[Brief] Scan the listing below for the word "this" and copy every line where it occurs.

[Working data]
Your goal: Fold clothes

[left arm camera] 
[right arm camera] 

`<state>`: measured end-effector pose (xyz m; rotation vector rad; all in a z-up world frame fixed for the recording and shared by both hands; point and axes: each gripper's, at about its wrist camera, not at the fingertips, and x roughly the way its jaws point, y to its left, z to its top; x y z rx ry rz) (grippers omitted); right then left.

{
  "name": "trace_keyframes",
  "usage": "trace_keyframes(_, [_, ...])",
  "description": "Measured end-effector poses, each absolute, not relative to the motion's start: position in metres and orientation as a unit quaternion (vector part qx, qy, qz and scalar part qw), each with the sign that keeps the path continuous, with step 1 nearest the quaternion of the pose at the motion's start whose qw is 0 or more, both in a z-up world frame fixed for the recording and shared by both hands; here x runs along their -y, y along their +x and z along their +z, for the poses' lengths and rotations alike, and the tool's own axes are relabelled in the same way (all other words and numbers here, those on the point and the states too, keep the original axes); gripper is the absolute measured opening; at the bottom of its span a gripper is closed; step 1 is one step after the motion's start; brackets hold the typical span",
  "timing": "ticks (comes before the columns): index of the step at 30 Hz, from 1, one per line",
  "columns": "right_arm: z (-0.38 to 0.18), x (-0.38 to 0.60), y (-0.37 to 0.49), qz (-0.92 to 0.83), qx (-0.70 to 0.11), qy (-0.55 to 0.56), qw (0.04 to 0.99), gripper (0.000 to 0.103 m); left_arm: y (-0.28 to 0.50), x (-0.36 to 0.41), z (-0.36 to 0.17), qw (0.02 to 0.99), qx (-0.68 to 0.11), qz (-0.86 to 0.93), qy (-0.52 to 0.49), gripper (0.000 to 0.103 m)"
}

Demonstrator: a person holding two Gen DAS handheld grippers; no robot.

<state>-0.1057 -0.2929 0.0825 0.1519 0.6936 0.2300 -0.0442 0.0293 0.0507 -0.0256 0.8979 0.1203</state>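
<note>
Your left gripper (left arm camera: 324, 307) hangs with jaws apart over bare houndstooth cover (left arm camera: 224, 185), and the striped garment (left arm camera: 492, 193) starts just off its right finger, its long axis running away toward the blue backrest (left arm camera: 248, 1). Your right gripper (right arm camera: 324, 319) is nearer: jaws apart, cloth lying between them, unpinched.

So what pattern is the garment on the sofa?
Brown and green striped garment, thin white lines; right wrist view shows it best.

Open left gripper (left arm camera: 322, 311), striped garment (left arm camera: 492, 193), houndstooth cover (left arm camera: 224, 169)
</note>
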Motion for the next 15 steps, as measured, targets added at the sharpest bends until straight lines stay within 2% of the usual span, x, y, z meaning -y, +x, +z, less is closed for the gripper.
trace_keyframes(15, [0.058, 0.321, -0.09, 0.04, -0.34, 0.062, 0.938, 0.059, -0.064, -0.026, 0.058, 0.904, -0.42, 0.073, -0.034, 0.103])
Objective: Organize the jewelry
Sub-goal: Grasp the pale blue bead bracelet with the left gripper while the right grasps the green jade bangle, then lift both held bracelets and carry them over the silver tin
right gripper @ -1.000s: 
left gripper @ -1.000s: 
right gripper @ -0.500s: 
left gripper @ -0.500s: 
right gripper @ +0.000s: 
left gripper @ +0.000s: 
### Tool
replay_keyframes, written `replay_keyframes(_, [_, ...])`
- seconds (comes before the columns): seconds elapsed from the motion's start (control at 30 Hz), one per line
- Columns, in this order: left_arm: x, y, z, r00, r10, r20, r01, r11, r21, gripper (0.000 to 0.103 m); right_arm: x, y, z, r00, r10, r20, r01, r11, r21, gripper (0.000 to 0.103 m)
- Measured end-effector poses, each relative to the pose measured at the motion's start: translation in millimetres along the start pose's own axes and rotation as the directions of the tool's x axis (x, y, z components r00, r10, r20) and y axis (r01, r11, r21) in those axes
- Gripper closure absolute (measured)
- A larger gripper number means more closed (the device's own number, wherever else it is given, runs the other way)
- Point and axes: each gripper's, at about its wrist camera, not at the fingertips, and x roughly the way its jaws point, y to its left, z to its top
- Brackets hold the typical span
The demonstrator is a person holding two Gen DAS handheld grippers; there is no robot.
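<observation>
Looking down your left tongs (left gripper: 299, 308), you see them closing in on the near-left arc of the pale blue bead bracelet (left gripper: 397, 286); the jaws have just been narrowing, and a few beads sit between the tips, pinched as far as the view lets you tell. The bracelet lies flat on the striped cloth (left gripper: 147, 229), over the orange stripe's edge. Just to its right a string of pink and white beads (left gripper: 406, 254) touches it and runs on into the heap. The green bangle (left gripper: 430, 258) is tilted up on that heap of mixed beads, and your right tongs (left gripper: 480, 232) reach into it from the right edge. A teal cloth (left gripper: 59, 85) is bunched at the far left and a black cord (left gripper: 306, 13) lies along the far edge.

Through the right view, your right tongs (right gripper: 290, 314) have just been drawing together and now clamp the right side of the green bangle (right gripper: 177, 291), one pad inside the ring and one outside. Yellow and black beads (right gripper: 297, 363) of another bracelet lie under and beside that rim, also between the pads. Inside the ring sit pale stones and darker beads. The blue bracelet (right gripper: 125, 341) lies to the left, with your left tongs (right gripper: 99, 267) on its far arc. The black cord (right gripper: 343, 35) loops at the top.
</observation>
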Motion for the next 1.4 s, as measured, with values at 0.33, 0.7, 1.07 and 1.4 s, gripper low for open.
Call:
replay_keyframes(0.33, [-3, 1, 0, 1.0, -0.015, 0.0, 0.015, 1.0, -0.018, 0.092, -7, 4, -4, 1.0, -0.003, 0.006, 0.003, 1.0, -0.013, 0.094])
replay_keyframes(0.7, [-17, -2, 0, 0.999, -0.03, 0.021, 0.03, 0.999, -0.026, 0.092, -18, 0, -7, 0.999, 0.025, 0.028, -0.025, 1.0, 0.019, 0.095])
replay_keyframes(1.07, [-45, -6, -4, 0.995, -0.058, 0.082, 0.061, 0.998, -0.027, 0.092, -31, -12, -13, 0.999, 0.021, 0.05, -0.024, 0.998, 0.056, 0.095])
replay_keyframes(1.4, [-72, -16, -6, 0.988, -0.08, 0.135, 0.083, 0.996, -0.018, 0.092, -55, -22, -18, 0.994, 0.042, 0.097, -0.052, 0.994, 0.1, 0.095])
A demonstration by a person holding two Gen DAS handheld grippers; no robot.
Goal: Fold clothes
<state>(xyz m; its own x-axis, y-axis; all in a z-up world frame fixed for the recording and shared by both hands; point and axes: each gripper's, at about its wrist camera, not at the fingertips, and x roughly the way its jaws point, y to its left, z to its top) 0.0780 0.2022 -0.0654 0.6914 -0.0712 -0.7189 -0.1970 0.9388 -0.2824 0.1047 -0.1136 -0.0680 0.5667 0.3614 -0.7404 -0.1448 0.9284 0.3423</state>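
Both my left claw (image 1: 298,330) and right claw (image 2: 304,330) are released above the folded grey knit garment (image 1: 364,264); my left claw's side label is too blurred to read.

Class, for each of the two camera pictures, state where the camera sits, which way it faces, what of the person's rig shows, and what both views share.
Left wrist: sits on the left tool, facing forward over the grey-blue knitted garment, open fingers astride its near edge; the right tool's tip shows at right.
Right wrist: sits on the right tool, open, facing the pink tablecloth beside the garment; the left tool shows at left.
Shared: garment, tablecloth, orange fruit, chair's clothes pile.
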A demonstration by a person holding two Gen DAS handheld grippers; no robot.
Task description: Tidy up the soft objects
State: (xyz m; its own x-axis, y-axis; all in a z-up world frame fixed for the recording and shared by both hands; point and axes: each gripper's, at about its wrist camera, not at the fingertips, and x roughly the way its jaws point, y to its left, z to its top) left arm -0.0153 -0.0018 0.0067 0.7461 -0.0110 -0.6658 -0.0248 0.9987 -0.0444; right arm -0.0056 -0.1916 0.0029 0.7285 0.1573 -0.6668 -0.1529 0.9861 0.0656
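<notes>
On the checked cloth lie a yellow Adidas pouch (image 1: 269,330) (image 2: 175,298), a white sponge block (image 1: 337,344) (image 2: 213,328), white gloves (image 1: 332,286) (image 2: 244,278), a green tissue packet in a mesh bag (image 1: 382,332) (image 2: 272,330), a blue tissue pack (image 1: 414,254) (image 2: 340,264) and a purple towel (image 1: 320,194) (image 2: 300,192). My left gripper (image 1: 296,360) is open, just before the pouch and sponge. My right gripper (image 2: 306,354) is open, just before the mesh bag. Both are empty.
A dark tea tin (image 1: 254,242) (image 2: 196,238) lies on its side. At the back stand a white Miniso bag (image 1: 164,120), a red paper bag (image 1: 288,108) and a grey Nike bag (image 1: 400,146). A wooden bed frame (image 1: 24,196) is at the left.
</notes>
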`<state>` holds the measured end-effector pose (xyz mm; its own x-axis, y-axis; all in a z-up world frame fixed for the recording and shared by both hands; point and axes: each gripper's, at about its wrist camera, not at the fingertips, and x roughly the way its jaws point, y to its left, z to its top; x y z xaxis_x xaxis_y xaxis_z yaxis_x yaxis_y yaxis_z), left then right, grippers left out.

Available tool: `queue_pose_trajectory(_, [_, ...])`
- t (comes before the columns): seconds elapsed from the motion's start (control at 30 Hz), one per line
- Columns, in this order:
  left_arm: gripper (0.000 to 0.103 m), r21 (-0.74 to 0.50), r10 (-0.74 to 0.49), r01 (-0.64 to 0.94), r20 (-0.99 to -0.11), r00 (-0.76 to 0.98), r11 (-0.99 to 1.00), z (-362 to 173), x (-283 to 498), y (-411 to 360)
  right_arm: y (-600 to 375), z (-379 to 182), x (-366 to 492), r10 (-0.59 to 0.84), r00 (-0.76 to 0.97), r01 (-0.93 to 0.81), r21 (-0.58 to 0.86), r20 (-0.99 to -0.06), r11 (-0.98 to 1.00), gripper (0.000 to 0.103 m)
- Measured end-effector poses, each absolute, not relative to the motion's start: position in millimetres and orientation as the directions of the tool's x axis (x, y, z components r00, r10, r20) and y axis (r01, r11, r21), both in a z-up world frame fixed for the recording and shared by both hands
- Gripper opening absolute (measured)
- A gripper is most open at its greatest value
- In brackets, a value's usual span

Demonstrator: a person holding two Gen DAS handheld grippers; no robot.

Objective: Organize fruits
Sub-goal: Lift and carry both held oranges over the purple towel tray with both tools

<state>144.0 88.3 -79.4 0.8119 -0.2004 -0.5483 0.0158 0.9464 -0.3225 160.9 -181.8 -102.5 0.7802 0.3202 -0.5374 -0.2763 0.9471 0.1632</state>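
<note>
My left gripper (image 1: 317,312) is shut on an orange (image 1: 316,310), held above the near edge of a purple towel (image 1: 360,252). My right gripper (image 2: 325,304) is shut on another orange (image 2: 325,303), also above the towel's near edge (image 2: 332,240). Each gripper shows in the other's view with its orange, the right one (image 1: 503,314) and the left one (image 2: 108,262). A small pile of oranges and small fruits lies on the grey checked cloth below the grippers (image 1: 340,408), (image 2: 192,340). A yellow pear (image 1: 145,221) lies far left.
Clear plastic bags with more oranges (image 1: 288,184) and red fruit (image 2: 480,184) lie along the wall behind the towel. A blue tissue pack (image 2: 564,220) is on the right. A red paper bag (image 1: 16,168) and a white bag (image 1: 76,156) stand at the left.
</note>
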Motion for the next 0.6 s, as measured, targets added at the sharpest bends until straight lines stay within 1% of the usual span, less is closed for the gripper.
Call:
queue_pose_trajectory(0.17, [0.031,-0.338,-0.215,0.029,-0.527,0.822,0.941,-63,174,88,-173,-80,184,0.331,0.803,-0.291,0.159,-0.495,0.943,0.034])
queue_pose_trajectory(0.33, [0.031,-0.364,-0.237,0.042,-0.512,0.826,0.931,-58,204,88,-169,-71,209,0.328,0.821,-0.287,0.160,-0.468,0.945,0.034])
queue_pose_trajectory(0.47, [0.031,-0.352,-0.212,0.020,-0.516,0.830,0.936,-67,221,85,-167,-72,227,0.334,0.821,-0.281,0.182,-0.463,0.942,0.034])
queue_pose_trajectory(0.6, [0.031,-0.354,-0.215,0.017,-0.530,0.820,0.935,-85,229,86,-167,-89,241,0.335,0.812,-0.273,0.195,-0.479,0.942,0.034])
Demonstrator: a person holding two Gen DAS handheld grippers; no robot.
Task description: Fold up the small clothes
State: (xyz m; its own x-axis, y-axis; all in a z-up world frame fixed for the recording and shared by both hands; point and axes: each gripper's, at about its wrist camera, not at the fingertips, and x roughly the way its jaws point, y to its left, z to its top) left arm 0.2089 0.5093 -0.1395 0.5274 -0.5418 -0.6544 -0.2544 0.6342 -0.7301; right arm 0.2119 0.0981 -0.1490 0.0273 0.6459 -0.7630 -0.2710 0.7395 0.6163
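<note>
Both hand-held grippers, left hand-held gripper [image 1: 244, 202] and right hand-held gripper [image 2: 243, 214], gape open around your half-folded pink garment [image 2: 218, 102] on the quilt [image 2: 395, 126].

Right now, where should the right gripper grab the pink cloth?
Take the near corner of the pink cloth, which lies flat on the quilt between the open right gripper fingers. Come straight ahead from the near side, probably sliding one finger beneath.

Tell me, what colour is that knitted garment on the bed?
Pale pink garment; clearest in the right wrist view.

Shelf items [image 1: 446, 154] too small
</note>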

[Expected answer]
- Columns, in this order: left_arm: x, y, z, r00, r10, r20, r01, r11, r21, gripper (0.000 to 0.103 m); right_arm: x, y, z, r00, r10, r20, r01, r11, r21, gripper (0.000 to 0.103 m)
- Columns, in this order:

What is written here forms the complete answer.